Gipe has written several books on wind energy, beginning in 1983. His book Wind Energy Basics was translated into Spanish under the title Energía Eólica Práctica (Seville, Spain: Progensa, 2000) and translated into Italian under the title of Elettricità dal Vento (Rome: Franco Muzzio Editore, 2002). Wind Power: Renewable Energy for Home, Farm, and Business was translated into French under the title Le Grand Livre de l’Éolien (Observ’ER, 2007). In 1995, his book Wind Energy Comes of Age was selected by the Association of College and Research Libraries, a division of the American Library Association, for its list of outstanding academic books.
Gipe contributed a chapter to Guide de L’Énergie Éolienne (Paris: Collection Etudes et Filières, 1998), and co-authored a chapter in Wind Turbine Technology (New York: ASME Press, 1994). He was the principal contributor to the Izaak Walton League’s Landowner’s Guide to Wind Energy in the Upper Midwest and was one of the lead authors of Wind Power in View: Energy Landscapes in a Crowded World (San Diego: Academic Press, 2002). Gipe has also written numerous articles for both the popular and trade press. His photography has appeared in magazines, books, commercial slide sets, brochures, and posters.
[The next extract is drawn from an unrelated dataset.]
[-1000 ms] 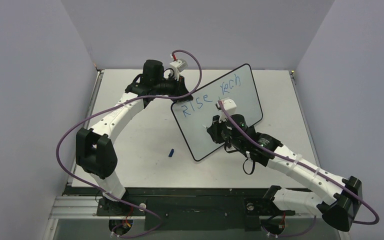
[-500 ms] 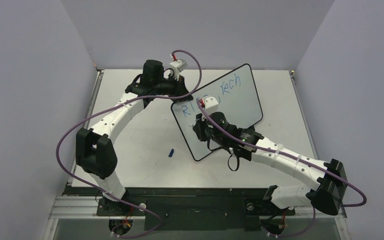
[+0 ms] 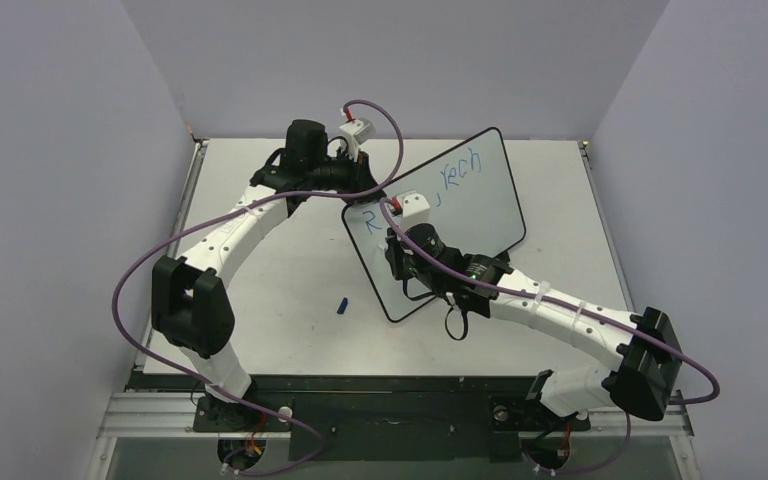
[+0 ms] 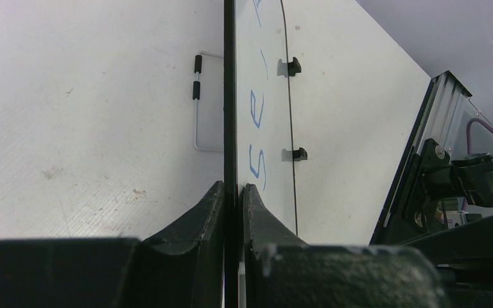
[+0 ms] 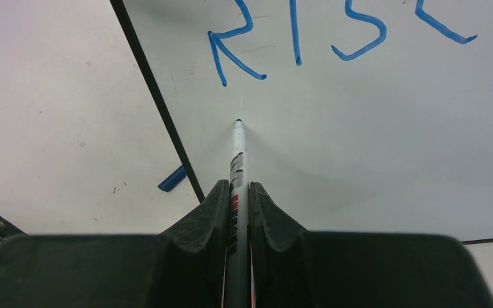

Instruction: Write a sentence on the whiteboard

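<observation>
The whiteboard (image 3: 480, 205) stands tilted on the table, black-framed, with my left gripper (image 3: 358, 196) shut on its upper left edge. In the left wrist view the whiteboard (image 4: 230, 96) is edge-on between the pads of the left gripper (image 4: 233, 189). The sentence reads "RISE" (image 5: 295, 32) in blue, with "tech" (image 3: 460, 172) further right. My right gripper (image 5: 238, 186) is shut on a white marker (image 5: 237, 160), whose tip sits just below the "R" at the board surface; whether it touches is unclear. From above, the right gripper (image 3: 398, 256) covers most of "RISE".
A blue marker cap (image 3: 342, 305) lies on the table left of the board's lower corner, and the cap (image 5: 172, 178) also shows in the right wrist view. A wire stand (image 4: 197, 102) sticks out behind the board. Purple walls close three sides.
My right arm has swung left across the board with the marker, from under "tech" to under the "R". The left arm and the board have stayed put.
</observation>
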You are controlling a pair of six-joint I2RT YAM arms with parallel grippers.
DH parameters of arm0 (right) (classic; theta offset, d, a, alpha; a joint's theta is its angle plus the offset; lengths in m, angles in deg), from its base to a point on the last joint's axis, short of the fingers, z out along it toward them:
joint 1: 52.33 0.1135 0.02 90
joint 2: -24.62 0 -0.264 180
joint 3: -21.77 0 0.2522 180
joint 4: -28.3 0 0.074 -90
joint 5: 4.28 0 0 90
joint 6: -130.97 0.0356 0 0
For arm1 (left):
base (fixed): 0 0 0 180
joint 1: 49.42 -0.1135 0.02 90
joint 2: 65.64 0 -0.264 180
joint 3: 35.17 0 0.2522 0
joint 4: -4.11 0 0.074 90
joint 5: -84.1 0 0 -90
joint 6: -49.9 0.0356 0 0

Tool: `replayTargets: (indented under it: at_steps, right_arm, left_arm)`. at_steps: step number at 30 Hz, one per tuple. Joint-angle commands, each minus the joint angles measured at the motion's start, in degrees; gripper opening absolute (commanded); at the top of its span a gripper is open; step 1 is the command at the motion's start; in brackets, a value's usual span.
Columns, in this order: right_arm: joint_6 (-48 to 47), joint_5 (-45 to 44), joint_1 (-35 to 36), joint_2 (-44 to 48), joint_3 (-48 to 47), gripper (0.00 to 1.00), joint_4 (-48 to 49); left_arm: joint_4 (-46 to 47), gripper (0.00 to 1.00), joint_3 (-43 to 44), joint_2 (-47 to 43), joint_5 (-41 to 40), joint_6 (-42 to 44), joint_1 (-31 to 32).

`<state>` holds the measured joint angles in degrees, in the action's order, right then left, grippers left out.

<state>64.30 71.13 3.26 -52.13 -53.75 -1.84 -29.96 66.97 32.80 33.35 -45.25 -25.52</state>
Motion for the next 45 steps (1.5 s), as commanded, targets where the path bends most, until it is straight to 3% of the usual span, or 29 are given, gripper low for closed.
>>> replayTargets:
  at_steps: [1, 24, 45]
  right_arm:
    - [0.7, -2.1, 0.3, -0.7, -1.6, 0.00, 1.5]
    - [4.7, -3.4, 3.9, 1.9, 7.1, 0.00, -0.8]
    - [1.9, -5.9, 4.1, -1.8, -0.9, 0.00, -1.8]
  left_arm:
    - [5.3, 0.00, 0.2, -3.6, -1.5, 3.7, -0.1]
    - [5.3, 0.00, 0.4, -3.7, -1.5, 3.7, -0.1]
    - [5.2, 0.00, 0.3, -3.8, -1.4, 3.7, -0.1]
He has lectured widely on wind energy in the United States and abroad.
From 1999 to 2003 Gipe measured the performance and noise emissions of small wind turbines at the Wulf Test Field in the Tehachapi Pass. The results of his tests in part spurred the small wind industry to establish a system of performance testing and certification that had languished for decades.
In the early 1980s, Gipe managed a pioneering anemometer loan program in Pennsylvania, and in the early 1990s he installed two highway advisory radio stations in California. Gipe’s script for one of the transmitters won a 1993 TIMMY award for descriptive interpretation.
Gipe’s interest in wind energy grew out of his wish to limit the environmental effects of conventional energy sources, particularly those of coal and nuclear power. He contributed to the seven-year struggle for passage of the National Surface Mining Act, which regulates the strip mining of coal in the United States. As part of that effort, Gipe co-authored Surface Mining, Energy, and the Environment and was invited to the White House by President Jimmy Carter for the signing ceremony.
While a student at Ball State University, Gipe contributed to a citizens’ group that successfully petitioned the Indiana Legislature to ban the sale of phosphate detergents. He graduated with an interdisciplinary degree in Natural Resources.
Gipe has modeled the noise and air quality impacts of proposed highway and mass transit projects in Pennsylvania, studied the geohydrologic impact of strip mining in Montana, evaluated water pollution in the Black Hills of South Dakota, and represented the Pennsylvania Chapter of the Sierra Club before the Pennsylvania state legislature. He is a past member of the Sierra Club’s technical advisory team on energy, and past chapter chair of the Kern-Kaweah chapter.
During his career, Gipe has received numerous awards for his work. He received the first Lifetime Achievement Award by the Small Wind Conference in 2013. In 2012 he was invited to give the opening presentation to Husum Wind, the world’s largest and oldest wind energy exhibition. The Canadian Wind Energy Association gave him its Individual Leadership Award in 2009 for his work on Ontario’s groundbreaking system of Advanced Renewable Tariffs. In 2008 the World Wind Energy Association presented Gipe with their World Wind Energy Award. In 2005 the Kern-Kaweah chapter of the Sierra Club awarded him the Sierra Club Cup, the chapter’s highest honor. In 1998 the World Renewable Energy Congress honored him as a Pioneer in renewable energy. And in 1988 the American Wind Energy Association named him as the industry’s Person of the Year.